▶ _What you are asked to do_:
Find the line holding "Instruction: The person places" in the entries below. Give it again exactly, along with every line after it up to and including the line holding "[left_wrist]".

(Entries taken from a collection)
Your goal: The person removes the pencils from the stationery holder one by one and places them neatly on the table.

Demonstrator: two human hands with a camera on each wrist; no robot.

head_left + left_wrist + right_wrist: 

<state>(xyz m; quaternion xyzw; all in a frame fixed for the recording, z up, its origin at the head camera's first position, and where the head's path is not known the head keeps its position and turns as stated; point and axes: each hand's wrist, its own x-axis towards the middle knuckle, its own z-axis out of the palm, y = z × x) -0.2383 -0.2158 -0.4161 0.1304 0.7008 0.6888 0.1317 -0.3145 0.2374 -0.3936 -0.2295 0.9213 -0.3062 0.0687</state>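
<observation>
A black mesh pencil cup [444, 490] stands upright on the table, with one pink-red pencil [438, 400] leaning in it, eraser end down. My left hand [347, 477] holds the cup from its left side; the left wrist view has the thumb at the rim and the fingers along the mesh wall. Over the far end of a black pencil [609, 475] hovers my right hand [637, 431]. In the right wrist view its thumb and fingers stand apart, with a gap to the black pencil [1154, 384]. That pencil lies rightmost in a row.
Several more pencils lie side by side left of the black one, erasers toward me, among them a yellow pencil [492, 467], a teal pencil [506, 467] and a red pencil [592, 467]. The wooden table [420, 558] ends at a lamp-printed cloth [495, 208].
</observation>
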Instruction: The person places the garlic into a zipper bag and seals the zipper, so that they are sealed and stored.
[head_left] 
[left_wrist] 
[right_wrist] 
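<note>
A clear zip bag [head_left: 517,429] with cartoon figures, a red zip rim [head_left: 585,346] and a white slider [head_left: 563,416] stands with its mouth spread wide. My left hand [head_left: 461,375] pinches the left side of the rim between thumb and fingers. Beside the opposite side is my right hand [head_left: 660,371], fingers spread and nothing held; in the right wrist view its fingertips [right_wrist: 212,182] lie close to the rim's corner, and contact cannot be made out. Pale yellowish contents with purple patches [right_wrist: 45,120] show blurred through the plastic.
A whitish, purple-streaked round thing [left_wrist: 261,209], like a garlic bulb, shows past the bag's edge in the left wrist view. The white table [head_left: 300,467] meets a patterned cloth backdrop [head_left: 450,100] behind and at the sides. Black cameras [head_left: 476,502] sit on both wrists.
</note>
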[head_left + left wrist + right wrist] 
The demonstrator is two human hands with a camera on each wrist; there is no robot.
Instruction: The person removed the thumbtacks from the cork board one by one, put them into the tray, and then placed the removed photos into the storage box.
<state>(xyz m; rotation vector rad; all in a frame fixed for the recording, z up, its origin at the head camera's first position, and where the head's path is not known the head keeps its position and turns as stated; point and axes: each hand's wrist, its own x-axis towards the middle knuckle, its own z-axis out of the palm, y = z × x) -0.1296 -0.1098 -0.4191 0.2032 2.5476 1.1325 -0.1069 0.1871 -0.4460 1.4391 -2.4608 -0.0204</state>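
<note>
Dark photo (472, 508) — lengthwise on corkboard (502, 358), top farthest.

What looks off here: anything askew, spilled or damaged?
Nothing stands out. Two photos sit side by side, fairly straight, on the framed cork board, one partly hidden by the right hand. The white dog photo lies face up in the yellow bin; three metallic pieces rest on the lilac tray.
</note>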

▶ _Task solution_:
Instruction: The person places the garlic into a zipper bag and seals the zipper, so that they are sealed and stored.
[head_left] 
[left_wrist] 

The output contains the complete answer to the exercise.